I had a lot of very good food over the course of four months. Here are some of my favorite foods and drinks I had in Europe.
Italy: pasta, pizza, gelato, coffee. These are the foods you think of when you think of classic Italian foods, and I did eat a lot of all four of those foods during my stay in Italy.
I found this sandwich stand on one of the first days in Rome and I returned a few times to grab a hot ham and mozzarella sandwich. They were divine.
I ate SO MUCH pasta in Italy. It’s hard not to, it’s a big portion of the menus at restaurants. Cheese and pasta are two of my favorite foods, so meals like this were all I ever wanted.
Pasta. Cheese. Salmon. One dish. I love Italy.

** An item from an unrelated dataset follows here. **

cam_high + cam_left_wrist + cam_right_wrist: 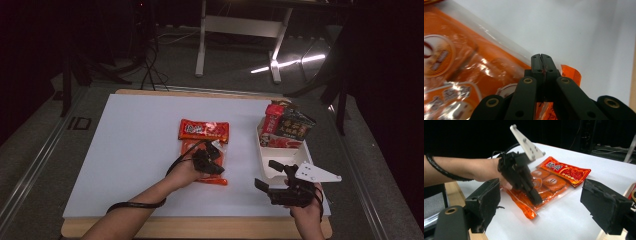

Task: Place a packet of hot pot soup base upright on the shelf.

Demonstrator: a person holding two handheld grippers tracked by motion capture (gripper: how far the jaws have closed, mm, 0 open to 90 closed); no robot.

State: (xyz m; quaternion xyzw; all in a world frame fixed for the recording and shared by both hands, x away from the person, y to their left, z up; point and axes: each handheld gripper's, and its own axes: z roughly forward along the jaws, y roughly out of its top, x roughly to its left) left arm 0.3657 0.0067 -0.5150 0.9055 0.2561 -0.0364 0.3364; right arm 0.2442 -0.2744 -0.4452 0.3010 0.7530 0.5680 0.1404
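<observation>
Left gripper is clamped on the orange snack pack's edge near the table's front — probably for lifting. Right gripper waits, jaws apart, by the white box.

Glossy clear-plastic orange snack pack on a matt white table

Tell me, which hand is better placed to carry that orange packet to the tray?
Left, probably: the left gripper is shut on the clear orange plastic snack packet; the right gripper hangs open.
</observation>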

So let’s talk about another very good carb-y food: gnocchi. It’s very good. It’s even better when it’s covered in cheese sauce like mine was in Assisi.
Pasta carbonara we made in a cooking class in Rome. I attended a cooking class two nights with other students. Our “instructor” was Giuseppe and he taught us how to make some Italian foods and talked to use about Italian culture while we made it. Then we all ate together.
I attempted to make my own carbonara at my apartment in Rome. It took a while to figure out how to get the consistency of the eggs right.
Pizza! Pizza is pretty popular in Italy. This is a pizza I had at our hotel in Venice.
In the last few days of my time in Italy, I realized I hadn’t tried the street food version of pizza. It was good, but I prefer the regular kind of pizza.
This is pizza with salmon on it from a restaurant across the street from our school in Rome. The sauce is white instead of red tomato sauce.
Emily told me I had to try Dar Poeta in Trastevere, a neighborhood in Rome. It was indeed delicious, although honestly, I did pick some of the vegetables off the top.
Bruschetta with tuna on it: Yes.
The absolute best Italian food is the gelato. No question. This is my favorite combination to get at my favorite gelato place, Giolitti. I get coffee, chocolate, and cream with whipped cream on top and it’s amazing.
This is another top gelato place in Rome that Professor Brandt and Lydia showed us one afternoon. It’s behind the Avantine hill and the lady who works there is so sweet. The gelato is fantastic.
A restaurant near our apartment had excellent stracciatella gelato, and they always topped it off with a little cone.
I didn’t realize until we left Italy how good the coffee in Italy was. I enjoyed many coffees at a restaurant across from our school in Rome, Buddy’s.
I had my first drink of alcohol in Rome. It turns out white wine isn’t my favorite. In fact, I was not a fan of the taste of alcohol for a few weeks after I tried it for the first time.
One night after a cooking class, other students decided to try mixing limoncello with lemonade… but we couldn’t find lemonade in the store, so we got lemon Fanta. The chaser of lemon Fanta tasted worse than the shot of limoncello.
I was only in Hungary for one week, but the food was oh so good. There was a lot of meat and dumplings, and the meals left me full and content.
Pork and dumplings at the restaurant that we ate lunches at in Gyor.
The first thing I ate in Hungary was gnocchi and salmon; needless to say, I was sold.
Meat and potatoes: classic Hungary!
This was a “main course” at the restaurant in Gyor. It was a dumpling filled with plums and it was delicious.
One night in Hungary we had a “family dinner” with the Brandts, including spaghetti, salad, wine, and mandatory singing in rounds as per Brandt family tradition.
A blog about food experiences during my semester abroad would be incomplete without mentioning Dylan’s obsession with Aldi’s… yes, that’s right, the grocery store Aldi’s. Dylan worked at Aldi’s in Minnesota, and his obsession was revealed in Hungary when he would talk about Aldi’s endlessly and then bring back snacks for the people who had to listen to him.
Even though I was only in Vienna for a day, I had to try the famed Vienna coffee. It was good.